### DIRECTIONS
Of all the lines in the entries below, give again exactly those starting at the line containing "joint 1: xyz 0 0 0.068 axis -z" and ending at the line containing "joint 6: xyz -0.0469", both ends included, and no others.

[INFORMATION PROVIDED — start]

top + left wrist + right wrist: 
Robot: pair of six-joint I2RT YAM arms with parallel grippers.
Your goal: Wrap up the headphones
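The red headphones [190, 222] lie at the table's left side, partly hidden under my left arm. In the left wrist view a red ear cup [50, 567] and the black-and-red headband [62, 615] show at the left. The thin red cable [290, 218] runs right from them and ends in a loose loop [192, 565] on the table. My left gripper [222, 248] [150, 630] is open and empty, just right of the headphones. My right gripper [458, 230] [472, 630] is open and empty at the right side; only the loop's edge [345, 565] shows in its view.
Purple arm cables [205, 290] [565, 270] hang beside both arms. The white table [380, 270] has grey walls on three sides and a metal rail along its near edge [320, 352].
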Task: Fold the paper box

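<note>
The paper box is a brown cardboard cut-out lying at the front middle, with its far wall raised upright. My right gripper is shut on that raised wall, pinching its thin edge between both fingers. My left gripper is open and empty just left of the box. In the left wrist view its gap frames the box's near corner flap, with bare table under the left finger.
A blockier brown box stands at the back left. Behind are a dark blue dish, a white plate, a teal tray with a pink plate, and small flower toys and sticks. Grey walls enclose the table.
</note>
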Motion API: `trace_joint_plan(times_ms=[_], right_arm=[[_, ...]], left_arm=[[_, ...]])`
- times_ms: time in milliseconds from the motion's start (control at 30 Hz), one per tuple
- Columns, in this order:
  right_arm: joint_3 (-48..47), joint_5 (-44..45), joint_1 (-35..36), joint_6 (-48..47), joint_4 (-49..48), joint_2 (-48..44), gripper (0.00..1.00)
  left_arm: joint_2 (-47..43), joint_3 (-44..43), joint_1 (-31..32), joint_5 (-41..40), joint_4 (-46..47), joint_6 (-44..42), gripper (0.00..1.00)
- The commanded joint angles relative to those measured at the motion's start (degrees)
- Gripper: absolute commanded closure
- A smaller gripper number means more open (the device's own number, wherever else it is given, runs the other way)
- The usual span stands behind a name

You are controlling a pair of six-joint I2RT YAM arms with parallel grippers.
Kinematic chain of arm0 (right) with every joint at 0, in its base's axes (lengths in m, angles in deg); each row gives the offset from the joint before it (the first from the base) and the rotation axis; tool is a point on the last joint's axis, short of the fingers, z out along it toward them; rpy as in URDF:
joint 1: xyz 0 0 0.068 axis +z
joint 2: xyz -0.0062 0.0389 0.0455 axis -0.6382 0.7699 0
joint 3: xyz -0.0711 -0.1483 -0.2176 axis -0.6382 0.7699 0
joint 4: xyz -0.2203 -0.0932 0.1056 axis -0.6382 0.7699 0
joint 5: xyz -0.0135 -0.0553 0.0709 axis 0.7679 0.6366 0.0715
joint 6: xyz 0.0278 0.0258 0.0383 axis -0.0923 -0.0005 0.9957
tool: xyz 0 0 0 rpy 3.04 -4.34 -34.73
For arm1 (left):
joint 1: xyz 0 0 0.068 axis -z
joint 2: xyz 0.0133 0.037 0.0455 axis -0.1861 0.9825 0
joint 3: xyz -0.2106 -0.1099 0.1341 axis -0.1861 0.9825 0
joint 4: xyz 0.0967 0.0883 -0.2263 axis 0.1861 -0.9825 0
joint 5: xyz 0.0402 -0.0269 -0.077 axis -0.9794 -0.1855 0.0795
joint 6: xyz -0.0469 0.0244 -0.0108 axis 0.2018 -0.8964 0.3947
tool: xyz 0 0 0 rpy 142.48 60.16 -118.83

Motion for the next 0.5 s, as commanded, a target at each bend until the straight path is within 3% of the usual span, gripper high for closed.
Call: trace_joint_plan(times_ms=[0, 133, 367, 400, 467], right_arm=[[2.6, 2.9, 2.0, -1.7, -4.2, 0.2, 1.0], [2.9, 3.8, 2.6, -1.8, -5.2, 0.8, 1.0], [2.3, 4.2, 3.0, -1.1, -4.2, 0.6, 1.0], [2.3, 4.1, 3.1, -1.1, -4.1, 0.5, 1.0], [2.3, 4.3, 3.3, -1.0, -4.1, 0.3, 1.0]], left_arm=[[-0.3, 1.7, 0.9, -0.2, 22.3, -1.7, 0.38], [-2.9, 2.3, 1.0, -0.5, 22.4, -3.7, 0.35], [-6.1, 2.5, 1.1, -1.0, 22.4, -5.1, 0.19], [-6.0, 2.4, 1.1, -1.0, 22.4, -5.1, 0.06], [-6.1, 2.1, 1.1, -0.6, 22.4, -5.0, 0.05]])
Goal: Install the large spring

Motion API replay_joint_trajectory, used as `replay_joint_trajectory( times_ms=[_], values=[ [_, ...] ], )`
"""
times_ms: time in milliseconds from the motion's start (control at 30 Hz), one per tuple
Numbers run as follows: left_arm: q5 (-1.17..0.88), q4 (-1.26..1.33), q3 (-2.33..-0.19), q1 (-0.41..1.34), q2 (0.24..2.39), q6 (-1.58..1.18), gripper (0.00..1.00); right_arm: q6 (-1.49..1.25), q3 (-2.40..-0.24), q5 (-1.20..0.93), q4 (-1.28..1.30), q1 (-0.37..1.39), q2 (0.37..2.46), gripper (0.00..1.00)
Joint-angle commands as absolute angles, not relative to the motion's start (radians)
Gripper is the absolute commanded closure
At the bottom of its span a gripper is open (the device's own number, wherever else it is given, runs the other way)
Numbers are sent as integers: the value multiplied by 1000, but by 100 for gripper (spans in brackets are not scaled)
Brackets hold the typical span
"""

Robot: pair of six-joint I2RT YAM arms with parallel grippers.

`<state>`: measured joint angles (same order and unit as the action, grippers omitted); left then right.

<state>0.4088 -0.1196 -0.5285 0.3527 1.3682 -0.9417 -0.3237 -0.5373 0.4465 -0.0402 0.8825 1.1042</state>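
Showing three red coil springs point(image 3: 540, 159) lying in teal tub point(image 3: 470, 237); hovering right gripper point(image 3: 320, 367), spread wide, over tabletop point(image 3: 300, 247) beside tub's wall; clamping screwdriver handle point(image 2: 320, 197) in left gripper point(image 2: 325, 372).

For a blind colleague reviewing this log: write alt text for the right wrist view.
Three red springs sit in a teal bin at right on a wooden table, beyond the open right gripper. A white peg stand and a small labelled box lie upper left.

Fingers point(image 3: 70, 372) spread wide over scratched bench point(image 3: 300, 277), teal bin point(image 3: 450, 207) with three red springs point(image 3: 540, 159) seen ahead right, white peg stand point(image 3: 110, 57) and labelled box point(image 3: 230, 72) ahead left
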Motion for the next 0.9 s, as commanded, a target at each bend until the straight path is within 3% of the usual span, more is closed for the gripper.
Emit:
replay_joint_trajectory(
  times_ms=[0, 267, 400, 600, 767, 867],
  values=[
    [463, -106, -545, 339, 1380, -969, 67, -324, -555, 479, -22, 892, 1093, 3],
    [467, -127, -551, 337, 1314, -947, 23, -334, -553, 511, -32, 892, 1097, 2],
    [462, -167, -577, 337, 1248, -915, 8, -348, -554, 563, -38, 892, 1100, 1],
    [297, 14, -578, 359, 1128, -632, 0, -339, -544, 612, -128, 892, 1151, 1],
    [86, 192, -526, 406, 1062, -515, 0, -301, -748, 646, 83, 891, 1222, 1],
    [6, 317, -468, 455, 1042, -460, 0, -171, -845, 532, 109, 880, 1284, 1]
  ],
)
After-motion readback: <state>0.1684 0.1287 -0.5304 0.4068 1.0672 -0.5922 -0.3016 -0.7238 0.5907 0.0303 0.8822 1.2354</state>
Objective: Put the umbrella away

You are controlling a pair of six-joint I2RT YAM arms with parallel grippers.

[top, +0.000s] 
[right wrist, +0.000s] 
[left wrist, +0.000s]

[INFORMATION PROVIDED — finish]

### THE ANSWER
joint 1: xyz 0 0 0.068 axis -z
joint 2: xyz 0.0133 0.037 0.0455 axis -0.1861 0.9825 0
joint 3: xyz -0.2106 -0.1099 0.1341 axis -0.1861 0.9825 0
joint 4: xyz 0.0967 0.0883 -0.2263 axis 0.1861 -0.9825 0
joint 5: xyz 0.0402 -0.0269 -0.077 axis -0.9794 -0.1855 0.0795
joint 6: xyz -0.0469 0.0244 -0.0108 axis 0.2018 -0.8964 0.3947

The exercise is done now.